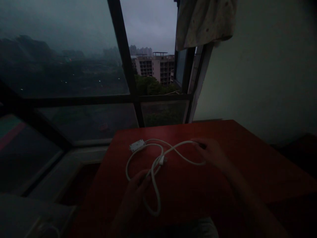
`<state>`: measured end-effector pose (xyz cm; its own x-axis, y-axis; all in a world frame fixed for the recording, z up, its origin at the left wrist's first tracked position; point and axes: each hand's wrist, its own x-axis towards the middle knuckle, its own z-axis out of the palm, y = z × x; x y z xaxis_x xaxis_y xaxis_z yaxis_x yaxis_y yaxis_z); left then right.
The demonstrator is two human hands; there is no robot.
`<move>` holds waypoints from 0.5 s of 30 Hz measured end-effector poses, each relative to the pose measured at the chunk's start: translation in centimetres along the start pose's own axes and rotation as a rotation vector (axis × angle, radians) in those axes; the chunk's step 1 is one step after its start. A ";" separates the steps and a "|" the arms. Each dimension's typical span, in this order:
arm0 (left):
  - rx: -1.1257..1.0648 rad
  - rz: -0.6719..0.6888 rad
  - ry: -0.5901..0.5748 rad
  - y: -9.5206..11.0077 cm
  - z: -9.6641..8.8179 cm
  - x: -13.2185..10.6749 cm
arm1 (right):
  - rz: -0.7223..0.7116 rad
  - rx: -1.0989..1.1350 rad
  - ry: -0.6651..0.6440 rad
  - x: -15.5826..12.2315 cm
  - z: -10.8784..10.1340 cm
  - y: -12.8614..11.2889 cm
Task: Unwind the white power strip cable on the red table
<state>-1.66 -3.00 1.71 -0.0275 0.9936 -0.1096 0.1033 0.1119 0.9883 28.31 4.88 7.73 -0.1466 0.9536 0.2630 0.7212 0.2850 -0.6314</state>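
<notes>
A white power cord (155,193) lies in loose loops over a reddish-brown table (188,191). At its far left end sits a small white power strip (137,145). The white plug (162,160) rests near the middle, beside the crossing strands. My left hand (138,183) is closed around the cord at the near-left loop. My right hand (209,148) pinches another stretch of the same cord at the right, its fingertips in shadow. Between the hands, one strand runs across from the right hand to the central crossing.
Behind the table stands a dark-framed window (133,82), with one pane open onto buildings (162,67). A patterned curtain (206,23) hangs at the upper right, beside a pale wall (250,72). The table's left edge drops off near the window ledge. The light is dim.
</notes>
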 end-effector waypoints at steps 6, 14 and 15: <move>0.081 0.050 -0.052 -0.2 0.2 0.6 | -0.124 -0.523 -0.044 1.6 -1.4 0.6; -0.125 0.050 -0.293 -1.4 2.8 0.2 | -0.075 -0.634 -0.110 1.3 1.9 7.7; -0.147 0.049 -0.317 -1.5 3.3 0.2 | -0.062 -0.639 -0.106 1.1 2.1 8.2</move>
<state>1.49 -2.96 -0.17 0.2866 0.9558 -0.0660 -0.0477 0.0831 0.9954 32.60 8.44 1.33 -0.2432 0.9509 0.1914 0.9651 0.2569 -0.0502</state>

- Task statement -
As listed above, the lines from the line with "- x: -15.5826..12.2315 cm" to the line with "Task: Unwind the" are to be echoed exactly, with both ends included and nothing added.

- Expected output -
  - x: -15.5826..12.2315 cm
  - z: -10.8784..10.1340 cm
  - y: -12.8614..11.2889 cm
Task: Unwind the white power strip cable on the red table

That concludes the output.